### Stored dataset items
== == ==

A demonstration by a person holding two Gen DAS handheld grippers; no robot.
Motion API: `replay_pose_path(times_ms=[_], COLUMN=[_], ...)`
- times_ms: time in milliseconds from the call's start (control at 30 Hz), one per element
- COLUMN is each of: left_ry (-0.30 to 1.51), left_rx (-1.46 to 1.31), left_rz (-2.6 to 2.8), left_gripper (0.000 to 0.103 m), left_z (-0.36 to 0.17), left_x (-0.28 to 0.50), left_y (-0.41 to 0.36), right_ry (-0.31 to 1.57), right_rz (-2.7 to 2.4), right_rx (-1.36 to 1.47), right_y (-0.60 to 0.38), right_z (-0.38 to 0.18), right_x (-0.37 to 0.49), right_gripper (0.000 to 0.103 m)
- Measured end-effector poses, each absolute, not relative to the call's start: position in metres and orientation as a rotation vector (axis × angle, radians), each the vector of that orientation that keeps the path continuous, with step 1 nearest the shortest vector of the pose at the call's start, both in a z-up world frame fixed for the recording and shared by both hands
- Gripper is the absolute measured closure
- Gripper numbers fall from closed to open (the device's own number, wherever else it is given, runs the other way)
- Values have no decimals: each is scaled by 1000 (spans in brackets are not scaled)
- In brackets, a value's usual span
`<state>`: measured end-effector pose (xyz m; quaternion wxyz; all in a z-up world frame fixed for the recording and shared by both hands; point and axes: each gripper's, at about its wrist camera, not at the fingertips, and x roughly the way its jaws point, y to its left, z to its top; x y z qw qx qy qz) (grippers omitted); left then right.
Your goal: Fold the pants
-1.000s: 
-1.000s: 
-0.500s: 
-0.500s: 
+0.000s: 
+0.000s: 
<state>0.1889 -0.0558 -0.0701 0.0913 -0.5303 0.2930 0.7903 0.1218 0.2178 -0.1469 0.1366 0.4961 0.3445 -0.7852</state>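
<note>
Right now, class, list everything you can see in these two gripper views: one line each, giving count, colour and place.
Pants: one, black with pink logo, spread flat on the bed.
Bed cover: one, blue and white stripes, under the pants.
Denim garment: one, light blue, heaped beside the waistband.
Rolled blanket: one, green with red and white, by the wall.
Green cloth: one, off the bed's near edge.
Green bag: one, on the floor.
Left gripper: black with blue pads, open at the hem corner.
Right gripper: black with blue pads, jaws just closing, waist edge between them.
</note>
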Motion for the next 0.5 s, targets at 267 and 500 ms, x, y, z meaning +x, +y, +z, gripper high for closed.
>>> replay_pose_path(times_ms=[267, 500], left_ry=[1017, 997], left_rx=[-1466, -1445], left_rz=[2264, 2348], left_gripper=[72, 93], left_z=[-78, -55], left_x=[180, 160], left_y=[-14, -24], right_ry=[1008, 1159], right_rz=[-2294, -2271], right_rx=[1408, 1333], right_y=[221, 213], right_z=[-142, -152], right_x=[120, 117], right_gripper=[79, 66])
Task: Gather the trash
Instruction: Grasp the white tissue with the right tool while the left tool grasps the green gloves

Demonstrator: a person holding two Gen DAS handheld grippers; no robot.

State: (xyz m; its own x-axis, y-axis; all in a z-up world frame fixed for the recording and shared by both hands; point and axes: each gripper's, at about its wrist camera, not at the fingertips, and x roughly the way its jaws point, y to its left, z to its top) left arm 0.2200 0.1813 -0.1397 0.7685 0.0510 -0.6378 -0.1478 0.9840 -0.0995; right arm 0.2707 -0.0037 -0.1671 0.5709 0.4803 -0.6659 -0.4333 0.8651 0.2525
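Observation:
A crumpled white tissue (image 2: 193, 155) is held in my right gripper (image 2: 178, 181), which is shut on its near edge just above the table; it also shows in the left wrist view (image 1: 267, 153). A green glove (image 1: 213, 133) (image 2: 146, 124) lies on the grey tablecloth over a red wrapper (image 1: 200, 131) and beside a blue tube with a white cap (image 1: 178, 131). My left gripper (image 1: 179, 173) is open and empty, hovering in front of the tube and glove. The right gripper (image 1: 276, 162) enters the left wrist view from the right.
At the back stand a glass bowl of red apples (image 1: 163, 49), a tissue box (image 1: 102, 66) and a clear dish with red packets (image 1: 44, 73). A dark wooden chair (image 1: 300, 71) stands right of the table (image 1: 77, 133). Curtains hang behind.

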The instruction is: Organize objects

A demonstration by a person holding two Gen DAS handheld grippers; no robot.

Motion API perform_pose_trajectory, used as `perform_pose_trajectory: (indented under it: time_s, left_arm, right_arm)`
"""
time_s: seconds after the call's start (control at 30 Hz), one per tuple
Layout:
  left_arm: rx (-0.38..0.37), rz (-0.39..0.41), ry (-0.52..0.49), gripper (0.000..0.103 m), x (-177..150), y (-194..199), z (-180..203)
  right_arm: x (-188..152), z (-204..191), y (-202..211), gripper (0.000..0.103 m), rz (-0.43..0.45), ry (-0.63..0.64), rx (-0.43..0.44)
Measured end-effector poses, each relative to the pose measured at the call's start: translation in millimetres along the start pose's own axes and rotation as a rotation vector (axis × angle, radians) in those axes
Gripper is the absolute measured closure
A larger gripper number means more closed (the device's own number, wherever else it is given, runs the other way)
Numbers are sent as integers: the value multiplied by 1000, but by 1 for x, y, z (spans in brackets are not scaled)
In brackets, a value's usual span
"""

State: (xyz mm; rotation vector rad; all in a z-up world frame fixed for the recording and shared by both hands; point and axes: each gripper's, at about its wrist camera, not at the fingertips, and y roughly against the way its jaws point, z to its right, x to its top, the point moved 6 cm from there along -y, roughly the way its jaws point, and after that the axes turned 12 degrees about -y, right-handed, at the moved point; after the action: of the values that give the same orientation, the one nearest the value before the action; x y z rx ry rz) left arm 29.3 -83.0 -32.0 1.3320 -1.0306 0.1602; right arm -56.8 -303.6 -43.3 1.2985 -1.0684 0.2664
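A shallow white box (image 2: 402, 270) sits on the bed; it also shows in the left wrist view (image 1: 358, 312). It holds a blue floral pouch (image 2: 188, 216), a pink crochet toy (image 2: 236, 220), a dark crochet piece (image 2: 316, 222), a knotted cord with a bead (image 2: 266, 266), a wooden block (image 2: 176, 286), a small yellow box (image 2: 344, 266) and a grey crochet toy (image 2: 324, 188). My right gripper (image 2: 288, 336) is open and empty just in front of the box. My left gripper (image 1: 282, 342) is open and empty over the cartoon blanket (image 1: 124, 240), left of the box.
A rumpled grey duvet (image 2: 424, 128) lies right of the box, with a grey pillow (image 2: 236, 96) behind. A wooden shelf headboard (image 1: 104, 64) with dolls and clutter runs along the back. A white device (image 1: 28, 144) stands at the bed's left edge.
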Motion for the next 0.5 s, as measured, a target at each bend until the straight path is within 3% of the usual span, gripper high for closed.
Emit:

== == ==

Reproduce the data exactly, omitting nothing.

### Response area
A demonstration by a person holding two Gen DAS handheld grippers; no robot.
Motion API: `replay_pose_path(times_ms=[_], COLUMN=[_], ...)`
- times_ms: time in milliseconds from the call's start (control at 30 Hz), one per element
- COLUMN is each of: left_ry (-0.30 to 1.51), left_rx (-1.46 to 1.31), left_rz (-2.6 to 2.8), left_gripper (0.000 to 0.103 m), left_z (-0.36 to 0.17), left_x (-0.28 to 0.50), left_y (-0.41 to 0.36), right_ry (-0.31 to 1.57), right_rz (-2.7 to 2.4), right_rx (-1.36 to 1.47), right_y (-0.60 to 0.38), right_z (-0.38 to 0.18), right_x (-0.37 to 0.49), right_gripper (0.000 to 0.103 m)
- Measured end-effector poses, each absolute, not relative to the call's start: position in metres and orientation as a rotation vector (axis × angle, radians), each the vector of that orientation that keeps the path continuous, with step 1 nearest the shortest vector of the pose at the call's start, both in a z-up world frame fixed for the recording and shared by both hands
- Gripper is the absolute measured closure
- Gripper numbers fall from closed to open (the device's own number, wherever else it is given, runs the other way)
- Values have no decimals: each is scaled by 1000 (spans in brackets are not scaled)
- In brackets, a value's usual span
`<state>`: measured end-effector pose (xyz m; quaternion wxyz; all in a z-up world frame fixed for the recording and shared by both hands; point and axes: each gripper's, at about its wrist camera, not at the fingertips, and x roughly the way its jaws point, y to its left, z to its top; x y z qw qx qy qz) (grippers omitted); left then right.
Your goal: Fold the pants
-1.000s: 
-1.000s: 
-0.500s: 
-0.500s: 
+0.000s: 
+0.000s: 
<state>0.1889 -0.0558 -0.0701 0.0913 -0.5303 0.2930 0.7903 0.1218 0.2178 -0.1469 0.1366 0.4961 0.3445 -0.7852</state>
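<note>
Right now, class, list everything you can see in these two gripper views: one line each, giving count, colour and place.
Pants: one, black with pink logo, spread flat on the bed.
Bed cover: one, blue and white stripes, under the pants.
Denim garment: one, light blue, heaped beside the waistband.
Rolled blanket: one, green with red and white, by the wall.
Green cloth: one, off the bed's near edge.
Green bag: one, on the floor.
Left gripper: black with blue pads, open at the hem corner.
Right gripper: black with blue pads, jaws just closing, waist edge between them.
</note>
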Motion for the next 0.5 s, targets at 267 and 500 ms, x, y, z meaning +x, +y, +z, gripper high for closed.
>>> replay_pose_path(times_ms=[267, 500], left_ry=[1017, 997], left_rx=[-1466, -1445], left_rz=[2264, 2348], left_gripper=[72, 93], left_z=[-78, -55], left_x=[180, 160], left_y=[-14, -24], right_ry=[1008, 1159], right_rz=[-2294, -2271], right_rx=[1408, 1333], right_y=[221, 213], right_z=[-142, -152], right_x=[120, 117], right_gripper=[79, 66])
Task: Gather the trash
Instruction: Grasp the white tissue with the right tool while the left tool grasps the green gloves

Demonstrator: a person holding two Gen DAS handheld grippers; no robot.

State: (xyz m; its own x-axis, y-axis; all in a z-up world frame fixed for the recording and shared by both hands; point and axes: each gripper's, at about its wrist camera, not at the fingertips, and x roughly the way its jaws point, y to its left, z to its top) left arm 0.2200 0.1813 -0.1397 0.7685 0.0510 -0.6378 -0.1478 0.9840 -0.0995; right arm 0.2707 -0.0037 -0.1671 0.5709 0.4803 -0.6659 -0.4333 0.8651 0.2525
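Observation:
A crumpled white tissue (image 2: 193, 155) is held in my right gripper (image 2: 178, 181), which is shut on its near edge just above the table; it also shows in the left wrist view (image 1: 267, 153). A green glove (image 1: 213, 133) (image 2: 146, 124) lies on the grey tablecloth over a red wrapper (image 1: 200, 131) and beside a blue tube with a white cap (image 1: 178, 131). My left gripper (image 1: 179, 173) is open and empty, hovering in front of the tube and glove. The right gripper (image 1: 276, 162) enters the left wrist view from the right.
At the back stand a glass bowl of red apples (image 1: 163, 49), a tissue box (image 1: 102, 66) and a clear dish with red packets (image 1: 44, 73). A dark wooden chair (image 1: 300, 71) stands right of the table (image 1: 77, 133). Curtains hang behind.
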
The instruction is: Organize objects

A demonstration by a person holding two Gen DAS handheld grippers; no robot.

Motion API perform_pose_trajectory, used as `perform_pose_trajectory: (indented under it: time_s, left_arm, right_arm)`
"""
time_s: seconds after the call's start (control at 30 Hz), one per tuple
Layout:
  left_arm: rx (-0.38..0.37), rz (-0.39..0.41), ry (-0.52..0.49), gripper (0.000..0.103 m), x (-177..150), y (-194..199), z (-180..203)
  right_arm: x (-188..152), z (-204..191), y (-202..211), gripper (0.000..0.103 m), rz (-0.43..0.45), ry (-0.63..0.64), rx (-0.43..0.44)
Measured end-effector poses, each relative to the pose measured at the call's start: translation in millimetres along the start pose's own axes and rotation as a rotation vector (axis × angle, radians) in those axes
Gripper is the absolute measured closure
A larger gripper number means more closed (the device's own number, wherever else it is given, runs the other way)
Numbers are sent as integers: the value multiplied by 1000, but by 1 for x, y, z (spans in brackets are not scaled)
In brackets, a value's usual span
"""

State: (xyz mm; rotation vector rad; all in a z-up world frame fixed for the recording and shared by both hands; point and axes: each gripper's, at about its wrist camera, not at the fingertips, and y roughly against the way its jaws point, z to its right, x to its top, the point moved 6 cm from there along -y, roughly the way its jaws point, and after that the axes turned 12 degrees about -y, right-handed, at the moved point; after the action: of the values that give the same orientation, the one nearest the value before the action; x y z rx ry rz) left arm 29.3 -83.0 -32.0 1.3320 -1.0306 0.1602; right arm -56.8 -303.6 -43.3 1.2985 -1.0684 0.2664
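A shallow white box (image 2: 402, 270) sits on the bed; it also shows in the left wrist view (image 1: 358, 312). It holds a blue floral pouch (image 2: 188, 216), a pink crochet toy (image 2: 236, 220), a dark crochet piece (image 2: 316, 222), a knotted cord with a bead (image 2: 266, 266), a wooden block (image 2: 176, 286), a small yellow box (image 2: 344, 266) and a grey crochet toy (image 2: 324, 188). My right gripper (image 2: 288, 336) is open and empty just in front of the box. My left gripper (image 1: 282, 342) is open and empty over the cartoon blanket (image 1: 124, 240), left of the box.
A rumpled grey duvet (image 2: 424, 128) lies right of the box, with a grey pillow (image 2: 236, 96) behind. A wooden shelf headboard (image 1: 104, 64) with dolls and clutter runs along the back. A white device (image 1: 28, 144) stands at the bed's left edge.
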Motion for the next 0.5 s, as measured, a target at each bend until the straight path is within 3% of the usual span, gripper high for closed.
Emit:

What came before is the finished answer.